Task item =
Scan the records below for the line with "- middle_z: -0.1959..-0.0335" and the line with "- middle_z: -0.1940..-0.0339". Repeat those two lines and every line between them exactly, and nothing else.

Stored items from a collection
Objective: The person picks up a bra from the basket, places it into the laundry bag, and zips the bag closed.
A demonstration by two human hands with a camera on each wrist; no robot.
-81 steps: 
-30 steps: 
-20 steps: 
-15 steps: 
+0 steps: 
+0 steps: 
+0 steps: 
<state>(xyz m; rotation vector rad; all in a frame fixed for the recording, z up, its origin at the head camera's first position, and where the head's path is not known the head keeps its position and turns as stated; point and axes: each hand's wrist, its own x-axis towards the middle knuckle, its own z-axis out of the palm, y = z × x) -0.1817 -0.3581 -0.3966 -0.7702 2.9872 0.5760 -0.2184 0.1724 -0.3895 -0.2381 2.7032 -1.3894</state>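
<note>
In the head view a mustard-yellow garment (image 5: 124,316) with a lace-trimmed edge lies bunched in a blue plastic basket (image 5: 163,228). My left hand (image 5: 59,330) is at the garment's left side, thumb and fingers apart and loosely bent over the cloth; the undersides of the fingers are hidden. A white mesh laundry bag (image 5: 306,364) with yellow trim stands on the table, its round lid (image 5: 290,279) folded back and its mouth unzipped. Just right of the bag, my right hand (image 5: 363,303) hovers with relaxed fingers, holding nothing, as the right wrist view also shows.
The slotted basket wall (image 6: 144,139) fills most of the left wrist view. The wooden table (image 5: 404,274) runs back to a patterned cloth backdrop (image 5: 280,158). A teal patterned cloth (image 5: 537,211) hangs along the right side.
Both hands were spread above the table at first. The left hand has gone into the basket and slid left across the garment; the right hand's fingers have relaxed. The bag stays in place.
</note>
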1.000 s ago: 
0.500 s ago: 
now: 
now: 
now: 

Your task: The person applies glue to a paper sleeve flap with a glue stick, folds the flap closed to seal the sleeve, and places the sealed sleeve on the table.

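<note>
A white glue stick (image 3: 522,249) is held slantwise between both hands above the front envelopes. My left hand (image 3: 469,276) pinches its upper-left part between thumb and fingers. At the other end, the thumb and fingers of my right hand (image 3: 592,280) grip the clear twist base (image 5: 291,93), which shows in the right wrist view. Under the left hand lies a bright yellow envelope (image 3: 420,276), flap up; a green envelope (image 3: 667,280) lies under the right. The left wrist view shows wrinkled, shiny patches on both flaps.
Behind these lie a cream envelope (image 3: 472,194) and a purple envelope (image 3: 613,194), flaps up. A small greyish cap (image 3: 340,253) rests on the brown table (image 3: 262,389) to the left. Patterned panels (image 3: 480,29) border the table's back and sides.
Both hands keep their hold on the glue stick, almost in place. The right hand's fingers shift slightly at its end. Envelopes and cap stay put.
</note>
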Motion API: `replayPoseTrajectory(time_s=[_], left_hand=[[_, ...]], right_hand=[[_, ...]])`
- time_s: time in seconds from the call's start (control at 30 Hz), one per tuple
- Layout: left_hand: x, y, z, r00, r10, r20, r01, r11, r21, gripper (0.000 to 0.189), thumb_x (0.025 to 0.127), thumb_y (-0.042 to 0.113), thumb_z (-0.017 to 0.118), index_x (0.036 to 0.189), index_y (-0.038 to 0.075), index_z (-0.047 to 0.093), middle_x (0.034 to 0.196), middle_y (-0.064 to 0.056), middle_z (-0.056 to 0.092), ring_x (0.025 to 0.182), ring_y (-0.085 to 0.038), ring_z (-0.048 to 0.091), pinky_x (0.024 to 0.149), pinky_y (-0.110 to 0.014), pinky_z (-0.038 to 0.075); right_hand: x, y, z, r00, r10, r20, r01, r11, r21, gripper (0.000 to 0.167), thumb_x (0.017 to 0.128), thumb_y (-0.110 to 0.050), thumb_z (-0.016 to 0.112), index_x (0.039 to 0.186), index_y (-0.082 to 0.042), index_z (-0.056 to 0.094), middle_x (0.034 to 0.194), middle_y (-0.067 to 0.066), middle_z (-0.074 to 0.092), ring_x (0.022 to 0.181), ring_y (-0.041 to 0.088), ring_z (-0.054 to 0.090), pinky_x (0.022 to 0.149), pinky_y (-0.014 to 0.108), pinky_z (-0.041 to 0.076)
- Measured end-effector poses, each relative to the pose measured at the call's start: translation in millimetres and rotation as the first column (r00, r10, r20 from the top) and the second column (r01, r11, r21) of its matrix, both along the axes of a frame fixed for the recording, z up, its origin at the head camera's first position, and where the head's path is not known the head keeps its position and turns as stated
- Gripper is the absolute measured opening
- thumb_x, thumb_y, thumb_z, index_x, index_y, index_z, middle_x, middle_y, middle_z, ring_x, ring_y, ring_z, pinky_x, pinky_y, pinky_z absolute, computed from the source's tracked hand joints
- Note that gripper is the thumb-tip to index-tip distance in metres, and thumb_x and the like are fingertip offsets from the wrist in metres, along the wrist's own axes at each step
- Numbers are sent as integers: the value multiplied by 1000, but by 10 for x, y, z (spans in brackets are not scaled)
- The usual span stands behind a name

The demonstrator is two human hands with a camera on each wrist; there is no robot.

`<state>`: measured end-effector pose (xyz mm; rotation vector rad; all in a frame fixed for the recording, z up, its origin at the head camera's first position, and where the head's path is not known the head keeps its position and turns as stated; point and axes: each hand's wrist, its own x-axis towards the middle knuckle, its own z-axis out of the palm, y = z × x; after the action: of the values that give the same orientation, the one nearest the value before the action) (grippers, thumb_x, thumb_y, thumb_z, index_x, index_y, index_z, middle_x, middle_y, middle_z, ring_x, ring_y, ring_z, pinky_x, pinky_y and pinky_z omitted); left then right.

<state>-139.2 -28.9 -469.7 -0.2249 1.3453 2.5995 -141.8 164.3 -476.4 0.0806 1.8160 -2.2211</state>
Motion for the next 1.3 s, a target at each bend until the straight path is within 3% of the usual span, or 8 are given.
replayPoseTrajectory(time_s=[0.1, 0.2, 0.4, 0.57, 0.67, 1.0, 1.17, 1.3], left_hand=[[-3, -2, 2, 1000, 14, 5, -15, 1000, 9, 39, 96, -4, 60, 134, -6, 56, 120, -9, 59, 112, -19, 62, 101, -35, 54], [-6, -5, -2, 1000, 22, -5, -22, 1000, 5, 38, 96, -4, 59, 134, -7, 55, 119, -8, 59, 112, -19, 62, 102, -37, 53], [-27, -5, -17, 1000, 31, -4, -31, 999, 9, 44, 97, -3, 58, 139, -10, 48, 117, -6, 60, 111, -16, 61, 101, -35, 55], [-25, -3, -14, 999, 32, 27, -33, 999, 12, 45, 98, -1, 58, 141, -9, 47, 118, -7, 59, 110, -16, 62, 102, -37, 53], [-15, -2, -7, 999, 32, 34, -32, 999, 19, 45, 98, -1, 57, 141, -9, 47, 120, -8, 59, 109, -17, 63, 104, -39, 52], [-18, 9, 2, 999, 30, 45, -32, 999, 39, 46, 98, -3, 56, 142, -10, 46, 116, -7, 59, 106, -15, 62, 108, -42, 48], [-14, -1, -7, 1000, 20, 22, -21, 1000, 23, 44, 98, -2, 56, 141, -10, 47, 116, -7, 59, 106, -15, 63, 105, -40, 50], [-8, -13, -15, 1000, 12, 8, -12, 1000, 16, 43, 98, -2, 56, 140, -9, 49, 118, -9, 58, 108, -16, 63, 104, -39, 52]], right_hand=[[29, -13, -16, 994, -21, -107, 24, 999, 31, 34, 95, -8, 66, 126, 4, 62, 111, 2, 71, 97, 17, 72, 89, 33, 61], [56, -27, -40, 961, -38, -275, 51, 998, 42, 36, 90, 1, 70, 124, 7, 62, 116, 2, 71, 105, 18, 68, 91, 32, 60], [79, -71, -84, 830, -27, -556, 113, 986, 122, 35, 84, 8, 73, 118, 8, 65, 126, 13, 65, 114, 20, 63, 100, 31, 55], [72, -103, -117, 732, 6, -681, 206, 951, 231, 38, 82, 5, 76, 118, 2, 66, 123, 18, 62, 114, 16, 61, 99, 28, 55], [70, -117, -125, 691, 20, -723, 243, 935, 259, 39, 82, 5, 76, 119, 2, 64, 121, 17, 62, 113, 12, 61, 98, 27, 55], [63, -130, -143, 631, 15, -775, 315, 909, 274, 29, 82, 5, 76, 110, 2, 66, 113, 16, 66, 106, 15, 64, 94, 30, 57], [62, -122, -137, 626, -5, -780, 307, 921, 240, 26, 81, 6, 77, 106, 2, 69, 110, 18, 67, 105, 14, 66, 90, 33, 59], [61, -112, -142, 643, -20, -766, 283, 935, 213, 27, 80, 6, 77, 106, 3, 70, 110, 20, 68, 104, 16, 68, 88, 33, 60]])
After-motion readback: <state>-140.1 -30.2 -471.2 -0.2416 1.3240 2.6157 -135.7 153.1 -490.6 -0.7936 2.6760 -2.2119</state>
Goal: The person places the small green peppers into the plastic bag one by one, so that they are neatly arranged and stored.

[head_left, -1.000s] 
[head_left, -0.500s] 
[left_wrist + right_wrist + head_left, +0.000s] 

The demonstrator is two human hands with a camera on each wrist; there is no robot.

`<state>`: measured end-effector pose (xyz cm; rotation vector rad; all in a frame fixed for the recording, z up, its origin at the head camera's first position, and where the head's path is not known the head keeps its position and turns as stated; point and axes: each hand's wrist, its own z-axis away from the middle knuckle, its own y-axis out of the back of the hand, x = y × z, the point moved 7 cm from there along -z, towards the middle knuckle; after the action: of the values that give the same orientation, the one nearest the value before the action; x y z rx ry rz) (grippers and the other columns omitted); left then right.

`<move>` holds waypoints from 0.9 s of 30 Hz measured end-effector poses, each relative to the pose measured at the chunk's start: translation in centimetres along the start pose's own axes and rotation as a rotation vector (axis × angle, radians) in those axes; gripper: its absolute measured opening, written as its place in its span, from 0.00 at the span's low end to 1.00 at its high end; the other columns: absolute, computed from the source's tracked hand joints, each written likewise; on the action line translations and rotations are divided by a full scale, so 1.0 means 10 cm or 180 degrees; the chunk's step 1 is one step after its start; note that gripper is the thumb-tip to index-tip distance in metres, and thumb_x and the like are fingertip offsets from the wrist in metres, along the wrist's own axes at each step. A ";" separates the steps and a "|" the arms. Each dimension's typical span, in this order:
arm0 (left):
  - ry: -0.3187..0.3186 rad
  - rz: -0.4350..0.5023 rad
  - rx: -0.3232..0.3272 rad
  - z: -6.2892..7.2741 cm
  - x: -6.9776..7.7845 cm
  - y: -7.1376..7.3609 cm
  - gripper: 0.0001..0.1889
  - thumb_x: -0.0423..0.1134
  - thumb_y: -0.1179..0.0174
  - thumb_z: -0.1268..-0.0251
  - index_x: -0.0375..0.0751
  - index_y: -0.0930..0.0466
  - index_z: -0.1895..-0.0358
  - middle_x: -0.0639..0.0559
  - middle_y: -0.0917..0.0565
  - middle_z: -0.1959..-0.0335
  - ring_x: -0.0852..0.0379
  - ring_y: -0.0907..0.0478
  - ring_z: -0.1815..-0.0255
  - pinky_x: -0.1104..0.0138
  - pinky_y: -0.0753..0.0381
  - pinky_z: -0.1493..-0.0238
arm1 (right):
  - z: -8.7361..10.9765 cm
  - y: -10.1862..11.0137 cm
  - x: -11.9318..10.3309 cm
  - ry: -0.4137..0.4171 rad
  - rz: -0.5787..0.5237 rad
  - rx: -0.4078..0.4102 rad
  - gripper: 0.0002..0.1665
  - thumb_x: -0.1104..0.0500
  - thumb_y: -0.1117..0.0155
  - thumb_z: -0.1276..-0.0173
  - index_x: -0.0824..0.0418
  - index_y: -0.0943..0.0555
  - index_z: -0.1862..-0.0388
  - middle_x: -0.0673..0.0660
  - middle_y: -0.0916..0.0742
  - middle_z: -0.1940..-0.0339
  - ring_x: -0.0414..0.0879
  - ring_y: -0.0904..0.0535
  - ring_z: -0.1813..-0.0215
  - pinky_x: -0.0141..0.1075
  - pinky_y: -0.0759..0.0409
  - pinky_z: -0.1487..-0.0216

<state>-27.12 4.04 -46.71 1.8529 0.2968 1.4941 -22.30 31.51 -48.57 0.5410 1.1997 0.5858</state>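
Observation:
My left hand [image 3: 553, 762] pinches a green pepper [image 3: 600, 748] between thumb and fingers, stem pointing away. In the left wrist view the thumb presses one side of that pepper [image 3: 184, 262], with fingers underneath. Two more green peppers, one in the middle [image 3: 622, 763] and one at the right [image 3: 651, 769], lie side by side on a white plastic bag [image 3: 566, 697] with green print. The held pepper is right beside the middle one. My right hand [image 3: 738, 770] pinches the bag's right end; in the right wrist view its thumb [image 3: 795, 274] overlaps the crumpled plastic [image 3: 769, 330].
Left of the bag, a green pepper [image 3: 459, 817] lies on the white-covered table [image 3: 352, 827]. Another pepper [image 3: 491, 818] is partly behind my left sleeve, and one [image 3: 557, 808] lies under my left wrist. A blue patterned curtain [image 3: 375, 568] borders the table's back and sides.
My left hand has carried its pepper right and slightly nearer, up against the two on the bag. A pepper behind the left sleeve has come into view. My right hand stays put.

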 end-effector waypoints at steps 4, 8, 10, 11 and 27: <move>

Solution to the problem =
  - middle_z: -0.1959..-0.0335
  - ring_x: -0.0852..0.0379
  - ring_y: -0.0907..0.0478
  - ring_z: -0.1815..-0.0255
  - pinky_x: -0.1104..0.0138
  - pinky_y: -0.0753..0.0381
  - pinky_z: -0.1493..-0.0238
arm1 (right):
  - z: -8.7361..10.9765 cm
  - y: -10.1862..11.0137 cm
  - x: -11.9318..10.3309 cm
  - ry: -0.4137..0.4171 rad
  - rz: -0.5787..0.5237 rad
  - rx: -0.4078..0.4102 rad
  - gripper: 0.0002..0.1665
  - thumb_x: -0.1104..0.0500
  - thumb_y: -0.1117..0.0155
  - thumb_z: -0.1276..-0.0173
  - index_x: -0.0824..0.0418
  - index_y: -0.0943..0.0555
  - index_z: -0.1862..-0.0388
  - middle_x: -0.0673..0.0660
  - middle_y: -0.0916..0.0742
  - middle_z: -0.1940..-0.0339

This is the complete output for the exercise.